Muhalefete tahammülün olmadığı ülkede polis göstericilere karşı şiddet kullanmaktan imtina etmiyor, protestocular dayak yediği gibi yaka paça karakola götürülüp tutuklanıyor. Bu arada güvenlik kuvvetleri ortalığı temizleyip kanıtları yok etmekten de geri durmuyor.
Gazeteciler de mevzubahis hiddetten muaf tutulmuyor; saldırgan polisler, çekim yapmalarına imkân tanımamak üzere kameralarını parçalıyorlar. Televizyon devletin propagandasına alet ediliyor, çoğu program halkı duygusal açıdan paralize etmeye endeksli.
Muhalif medyaya rahatça müdahale edildiğinden basın hürriyeti, sorgulama gücü ve eleştiri kültürü yerle bir ediliyor. Muhtelif yasa ve yönetmeliklerle devlet gazeteciyi hukuki risklere sürüklediğinden basın mensupları savunmasız kalıyor.
Hükümete yakınlığıyla bilinen işadamlarına tanınmış sonsuz imtiyazlar bir yana, vergisiz finansmanlarla donatılanlar yine onlar oluyor.
İktidara sıkıca yapışmış olan ülkenin lideri, halkı bölmeye yönelik bir politika izlerken, generallerin desteğini de arkasına alarak memleketi baskıcı bir rejimle yönetmekte ısrarlı.
Burası Cezayir, halkın demokratik (!) seçimlere güveninin kalmadığı ülkenin lideri de, 1999'dan beri devlet başkanlığı makamını işgal eden Abdülaziz Buteflika.
Yönetmenliğini Malek Bensmaïl'in üstlendiği Checks and Balances (Contre-Pouvoirs/Kuvvetler Ayrılığı) adlı belgesel, ülkenin nabzını 25 senedir tutan bağımsız gazete El Watan (الوطن) aracılığıyla bizi Cezayir'e misafir ediyor.

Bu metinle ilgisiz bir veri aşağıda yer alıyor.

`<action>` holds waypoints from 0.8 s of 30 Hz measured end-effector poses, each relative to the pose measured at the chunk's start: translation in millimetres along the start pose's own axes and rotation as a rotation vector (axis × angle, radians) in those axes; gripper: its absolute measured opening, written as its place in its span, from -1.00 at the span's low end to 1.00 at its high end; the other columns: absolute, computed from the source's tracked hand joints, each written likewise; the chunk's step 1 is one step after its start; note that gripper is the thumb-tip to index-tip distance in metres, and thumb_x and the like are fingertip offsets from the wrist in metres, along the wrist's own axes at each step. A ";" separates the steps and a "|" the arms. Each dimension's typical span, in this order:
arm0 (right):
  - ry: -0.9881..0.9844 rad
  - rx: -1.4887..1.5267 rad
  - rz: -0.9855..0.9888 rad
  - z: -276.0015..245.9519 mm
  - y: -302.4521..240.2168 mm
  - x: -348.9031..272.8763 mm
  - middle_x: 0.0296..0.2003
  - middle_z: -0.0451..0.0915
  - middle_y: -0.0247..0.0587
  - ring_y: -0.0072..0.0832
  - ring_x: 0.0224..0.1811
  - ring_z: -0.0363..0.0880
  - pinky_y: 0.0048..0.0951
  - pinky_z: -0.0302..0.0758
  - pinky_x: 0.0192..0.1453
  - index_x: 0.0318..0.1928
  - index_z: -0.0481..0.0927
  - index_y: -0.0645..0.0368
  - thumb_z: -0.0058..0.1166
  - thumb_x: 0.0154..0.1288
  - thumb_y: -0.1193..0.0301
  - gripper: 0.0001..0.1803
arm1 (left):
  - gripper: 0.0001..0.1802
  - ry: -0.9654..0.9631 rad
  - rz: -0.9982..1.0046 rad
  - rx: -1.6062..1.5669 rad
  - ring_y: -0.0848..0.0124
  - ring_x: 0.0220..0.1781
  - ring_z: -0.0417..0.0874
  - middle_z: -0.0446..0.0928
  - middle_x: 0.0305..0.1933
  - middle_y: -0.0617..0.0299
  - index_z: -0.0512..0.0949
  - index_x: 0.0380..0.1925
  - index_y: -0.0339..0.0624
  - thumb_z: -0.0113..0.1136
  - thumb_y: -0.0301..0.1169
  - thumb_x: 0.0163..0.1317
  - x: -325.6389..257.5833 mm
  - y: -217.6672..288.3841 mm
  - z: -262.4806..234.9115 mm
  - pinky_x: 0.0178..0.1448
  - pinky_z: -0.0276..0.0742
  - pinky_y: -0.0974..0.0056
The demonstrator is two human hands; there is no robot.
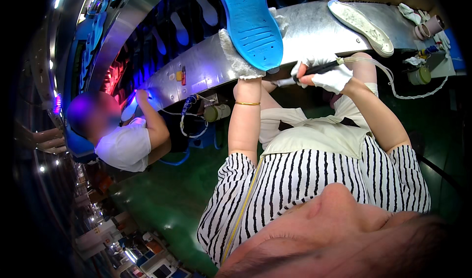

Locarno Film Festivali ve Viennale'den sonra IDFA'da görücüye çıkan, Cezayir-Fransa ortak yapımı film, ülkedeki muhalefetin zayıflığı bir yana, toplumda çoğunluğun sürüklendiği siyasi atalete işaret ediyor; fakat Barakat hareketi gibi statükoya karşı çıkan ve değişimden yana olanlara da gayet geniş yer ayırıyor.
Zombi diktatör
Sağlık sorunlarıyla boğuştuğu bilinen Buteflika'nın tekerlekli sandalyedeyken kazandığı dördüncü seçim sürecini yakından takip ediyoruz. Cezayir muhalefetinin Fransızca yayımlanan aykırı sesi, sansüre ve yolsuzluğa savaş açmış olduğundan adaletle (?) başı zaten durmadan belada. Saygın medya kuruluşunun çeşitli fertleri sık sık dava edildikleri gibi tutuklanıyorlar, El Watan'ın yasaklanıp toplatıldığı da olmuş.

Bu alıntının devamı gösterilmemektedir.